76 仮想街の午後
どこまで行っても世界がある。ここは仮想世界で、ただ作られたもののはず。それなのに、これほど精巧に、これほど広大に‥‥人間の科学力というのは想像以上に凄いものだと感慨深く感じる。
それと同時に、リシャンに悪戯っぽい感情が芽生える。果たしてどこまで作り込まれているのだろうか。
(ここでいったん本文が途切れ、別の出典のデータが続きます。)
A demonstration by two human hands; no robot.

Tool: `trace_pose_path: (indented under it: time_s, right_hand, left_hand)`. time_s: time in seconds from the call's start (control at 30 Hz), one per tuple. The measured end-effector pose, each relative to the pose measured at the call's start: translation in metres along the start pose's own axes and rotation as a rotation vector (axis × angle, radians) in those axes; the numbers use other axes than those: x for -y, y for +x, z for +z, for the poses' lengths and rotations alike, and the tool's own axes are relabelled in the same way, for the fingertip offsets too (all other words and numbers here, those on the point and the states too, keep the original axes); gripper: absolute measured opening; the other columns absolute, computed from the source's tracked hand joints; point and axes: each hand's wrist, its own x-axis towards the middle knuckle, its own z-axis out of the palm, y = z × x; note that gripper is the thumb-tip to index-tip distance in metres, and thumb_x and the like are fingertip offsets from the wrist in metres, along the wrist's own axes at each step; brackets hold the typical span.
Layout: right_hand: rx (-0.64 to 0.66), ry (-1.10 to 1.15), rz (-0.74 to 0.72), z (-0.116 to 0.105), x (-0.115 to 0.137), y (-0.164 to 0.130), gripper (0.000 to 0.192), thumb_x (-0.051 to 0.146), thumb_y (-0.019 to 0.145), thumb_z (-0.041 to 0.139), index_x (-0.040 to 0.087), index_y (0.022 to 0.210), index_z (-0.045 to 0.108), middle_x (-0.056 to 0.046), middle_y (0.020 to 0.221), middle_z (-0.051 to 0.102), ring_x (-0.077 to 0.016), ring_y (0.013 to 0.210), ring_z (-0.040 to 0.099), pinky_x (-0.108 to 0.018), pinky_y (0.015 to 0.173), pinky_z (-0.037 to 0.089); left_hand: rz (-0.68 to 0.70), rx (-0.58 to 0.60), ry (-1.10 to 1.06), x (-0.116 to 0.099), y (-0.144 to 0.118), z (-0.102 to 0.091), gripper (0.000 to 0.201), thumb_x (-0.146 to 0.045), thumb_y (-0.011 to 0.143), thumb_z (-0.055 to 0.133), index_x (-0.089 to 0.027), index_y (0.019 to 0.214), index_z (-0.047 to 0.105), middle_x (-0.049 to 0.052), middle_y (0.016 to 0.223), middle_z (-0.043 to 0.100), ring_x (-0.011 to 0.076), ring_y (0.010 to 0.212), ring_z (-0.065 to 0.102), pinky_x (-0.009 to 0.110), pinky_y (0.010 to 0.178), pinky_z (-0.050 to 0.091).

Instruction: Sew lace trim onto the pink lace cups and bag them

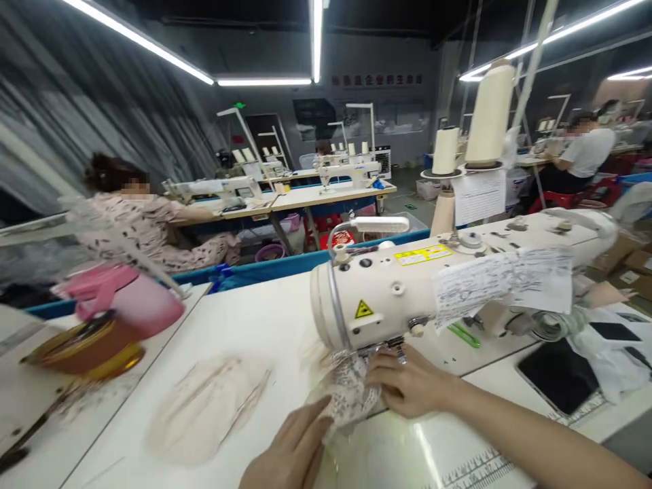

何処かにフレーム抜けのようなものはないのだろうか‥‥それを見つけ出したくなり、敢えて大通りから外れて、裏路地へと足を向ける。
「‥‥何処かに‥‥」
裏通りとは言っても、そこには普通に店もあり、人も歩いている。道幅が少し狭いだけで、特別何か変わった事はない。
=ここに何か?=
「‥‥‥‥」
=向こうから大通りに戻れますよ。
「‥‥‥‥」
何かする度に聞いてくるクロウに、リシャンは少し鬱陶しさを感じていた。
「ねえ、こんな時まで付き添うのも、あなたの仕事?」
=もちろんです。リシャンをバックアップするのが私の任務ですから=
「別に何かあるわけじゃないけど」
=あなたにとっては休暇でも、テロリストには関係ない話なので=
「‥‥‥‥それはね」
リシャンは周囲に異常があればすぐに分かった。テロリストが何をしようとしていても、遅れを取る事はない。クロウに警戒してもらうまでもない。
「別に何もしてもらう事はないけど」
=油断は禁物です=
「‥‥‥‥」
リシャンはため息をついて、クロウの言う通りに大通りに戻った。
「あれは‥‥」
商店街らしき通りをしばらく行くと、コーヒーショップの緑の看板が見えた。店の脇に外で飲める木製のテーブルと椅子が置いてある。
リシャンは中へと入って行った。
=え? どうするのです?=
「もちろん、飲んでいくに決まってるでしょ」
=ま、待ってください!=
自動ドアが開き、店内へと入っていく。途端にコーヒーとケーキの甘い匂いに包まれる。
スイーツの置いてあるガラスケースのカウンター越しに、何人かの女性店員がてきぱきとした動作で働いているのが見えた。
「いらっしゃいませ」
店員にそう言われてからリシャンは帽子を取り、壁の上に光って見えるメニュー表を見上げた。